## Work order
Pull every line that holds the word "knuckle" from the entries.

(Data records)
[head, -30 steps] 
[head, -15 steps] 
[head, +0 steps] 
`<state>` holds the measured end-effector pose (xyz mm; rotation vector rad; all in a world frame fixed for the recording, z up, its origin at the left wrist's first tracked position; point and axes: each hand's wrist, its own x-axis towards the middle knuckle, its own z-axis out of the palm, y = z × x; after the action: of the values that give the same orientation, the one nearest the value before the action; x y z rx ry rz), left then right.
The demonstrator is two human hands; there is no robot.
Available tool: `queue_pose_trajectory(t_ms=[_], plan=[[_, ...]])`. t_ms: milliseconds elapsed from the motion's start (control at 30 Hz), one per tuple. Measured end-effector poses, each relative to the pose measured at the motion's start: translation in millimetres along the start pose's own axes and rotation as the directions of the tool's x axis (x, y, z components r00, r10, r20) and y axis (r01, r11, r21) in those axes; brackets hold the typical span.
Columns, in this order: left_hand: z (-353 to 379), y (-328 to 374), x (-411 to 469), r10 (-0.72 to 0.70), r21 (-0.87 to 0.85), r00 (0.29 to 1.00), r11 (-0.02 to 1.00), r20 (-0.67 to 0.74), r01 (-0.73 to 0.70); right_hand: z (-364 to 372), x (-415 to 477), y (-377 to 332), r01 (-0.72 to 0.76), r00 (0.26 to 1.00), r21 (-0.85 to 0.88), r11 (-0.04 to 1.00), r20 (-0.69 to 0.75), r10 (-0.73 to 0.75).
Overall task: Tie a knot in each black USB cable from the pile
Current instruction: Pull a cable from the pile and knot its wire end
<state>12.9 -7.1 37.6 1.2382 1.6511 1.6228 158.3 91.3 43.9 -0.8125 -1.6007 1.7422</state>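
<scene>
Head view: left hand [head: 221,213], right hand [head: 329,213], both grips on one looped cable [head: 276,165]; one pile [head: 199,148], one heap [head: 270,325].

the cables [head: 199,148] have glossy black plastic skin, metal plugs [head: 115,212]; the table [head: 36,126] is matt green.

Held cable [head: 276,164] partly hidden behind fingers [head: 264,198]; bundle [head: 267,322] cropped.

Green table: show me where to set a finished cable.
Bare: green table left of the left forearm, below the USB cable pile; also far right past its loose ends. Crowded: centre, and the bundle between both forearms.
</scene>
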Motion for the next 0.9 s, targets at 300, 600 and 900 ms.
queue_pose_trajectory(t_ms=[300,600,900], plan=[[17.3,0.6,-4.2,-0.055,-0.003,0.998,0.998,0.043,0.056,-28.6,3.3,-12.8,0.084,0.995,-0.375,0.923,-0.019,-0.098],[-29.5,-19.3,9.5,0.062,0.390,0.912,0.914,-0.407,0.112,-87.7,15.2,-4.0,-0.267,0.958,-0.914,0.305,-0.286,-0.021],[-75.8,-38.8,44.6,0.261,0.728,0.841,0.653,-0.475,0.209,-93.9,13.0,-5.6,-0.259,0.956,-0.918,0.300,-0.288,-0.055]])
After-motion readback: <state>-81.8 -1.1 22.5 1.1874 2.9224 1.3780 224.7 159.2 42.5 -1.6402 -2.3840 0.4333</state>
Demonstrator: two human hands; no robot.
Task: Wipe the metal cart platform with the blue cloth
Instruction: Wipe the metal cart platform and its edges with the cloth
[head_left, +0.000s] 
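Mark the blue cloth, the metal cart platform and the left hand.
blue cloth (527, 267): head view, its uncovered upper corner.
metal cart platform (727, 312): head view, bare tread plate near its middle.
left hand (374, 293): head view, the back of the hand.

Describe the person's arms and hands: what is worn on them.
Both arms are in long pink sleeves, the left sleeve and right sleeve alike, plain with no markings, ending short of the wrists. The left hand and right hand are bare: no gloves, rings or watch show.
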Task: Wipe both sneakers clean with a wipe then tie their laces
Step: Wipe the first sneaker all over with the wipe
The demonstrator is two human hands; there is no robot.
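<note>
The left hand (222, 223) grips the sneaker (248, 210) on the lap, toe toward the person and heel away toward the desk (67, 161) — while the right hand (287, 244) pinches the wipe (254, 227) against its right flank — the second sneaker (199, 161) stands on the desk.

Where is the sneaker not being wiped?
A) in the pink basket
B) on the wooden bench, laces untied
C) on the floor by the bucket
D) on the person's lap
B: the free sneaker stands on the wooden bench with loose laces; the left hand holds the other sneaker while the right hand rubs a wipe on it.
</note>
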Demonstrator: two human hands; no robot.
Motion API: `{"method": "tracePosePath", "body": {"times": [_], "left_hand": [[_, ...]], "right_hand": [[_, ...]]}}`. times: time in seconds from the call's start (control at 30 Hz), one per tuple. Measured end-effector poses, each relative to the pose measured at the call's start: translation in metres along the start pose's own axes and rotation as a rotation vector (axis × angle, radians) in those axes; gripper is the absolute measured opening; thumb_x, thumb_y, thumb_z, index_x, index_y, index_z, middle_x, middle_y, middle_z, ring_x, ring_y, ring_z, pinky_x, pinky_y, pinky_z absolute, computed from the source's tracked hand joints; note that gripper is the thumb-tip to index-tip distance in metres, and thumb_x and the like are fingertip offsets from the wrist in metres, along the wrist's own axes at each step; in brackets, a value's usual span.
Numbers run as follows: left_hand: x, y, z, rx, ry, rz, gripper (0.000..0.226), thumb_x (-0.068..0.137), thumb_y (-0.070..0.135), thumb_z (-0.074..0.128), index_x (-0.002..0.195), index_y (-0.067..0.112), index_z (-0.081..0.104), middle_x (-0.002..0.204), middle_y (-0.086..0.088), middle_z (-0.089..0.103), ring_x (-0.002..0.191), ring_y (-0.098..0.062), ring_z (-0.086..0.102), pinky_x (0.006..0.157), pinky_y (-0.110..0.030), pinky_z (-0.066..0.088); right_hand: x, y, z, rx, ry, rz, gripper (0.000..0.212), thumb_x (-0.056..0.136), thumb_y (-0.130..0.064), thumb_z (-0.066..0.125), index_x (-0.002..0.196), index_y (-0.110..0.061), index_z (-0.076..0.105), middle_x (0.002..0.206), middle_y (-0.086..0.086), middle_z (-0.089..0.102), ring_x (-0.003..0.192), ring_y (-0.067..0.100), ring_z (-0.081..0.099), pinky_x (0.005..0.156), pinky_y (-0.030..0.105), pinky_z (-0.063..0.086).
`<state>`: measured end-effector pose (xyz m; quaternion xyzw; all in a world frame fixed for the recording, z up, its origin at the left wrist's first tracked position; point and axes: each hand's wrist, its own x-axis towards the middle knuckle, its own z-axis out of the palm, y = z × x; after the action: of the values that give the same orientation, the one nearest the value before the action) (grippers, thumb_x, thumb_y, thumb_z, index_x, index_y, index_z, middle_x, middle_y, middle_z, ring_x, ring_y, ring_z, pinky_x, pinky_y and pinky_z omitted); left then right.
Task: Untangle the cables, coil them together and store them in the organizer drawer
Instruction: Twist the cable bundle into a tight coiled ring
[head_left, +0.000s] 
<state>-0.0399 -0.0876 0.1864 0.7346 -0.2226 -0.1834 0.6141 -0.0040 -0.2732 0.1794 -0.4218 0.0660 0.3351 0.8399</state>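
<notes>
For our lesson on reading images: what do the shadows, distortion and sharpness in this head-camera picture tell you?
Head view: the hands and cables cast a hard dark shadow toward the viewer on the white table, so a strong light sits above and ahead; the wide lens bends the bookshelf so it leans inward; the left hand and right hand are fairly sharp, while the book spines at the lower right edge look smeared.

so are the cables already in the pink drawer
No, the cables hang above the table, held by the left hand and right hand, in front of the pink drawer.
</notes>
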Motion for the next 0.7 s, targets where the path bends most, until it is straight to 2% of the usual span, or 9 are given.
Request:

## The answer
`<state>` holds the measured end-effector pose (xyz mm; rotation vector rad; all in a world frame fixed for the recording, z up, its origin at the left wrist's first tracked position; point and axes: each hand's wrist, its own x-axis towards the middle knuckle, its own z-axis out of the palm, y = z × x; after the action: of the values that give the same orientation, the one nearest the value before the action; x y z rx ry rz), left then right.
`<state>`: measured end-effector pose (xyz m; quaternion xyzw; all in a world frame fixed for the recording, z up, its origin at the left wrist's first tracked position; point and axes: each hand's wrist, its own x-axis towards the middle knuckle, its own z-axis out of the palm, y = z × x; after the action: of the values that give the same orientation, the one nearest the value before the action) (grippers, thumb_x, thumb_y, thumb_z, index_x, index_y, index_z, middle_x, middle_y, middle_z, ring_x, ring_y, ring_z, pinky_x, pinky_y and pinky_z omitted); left then right.

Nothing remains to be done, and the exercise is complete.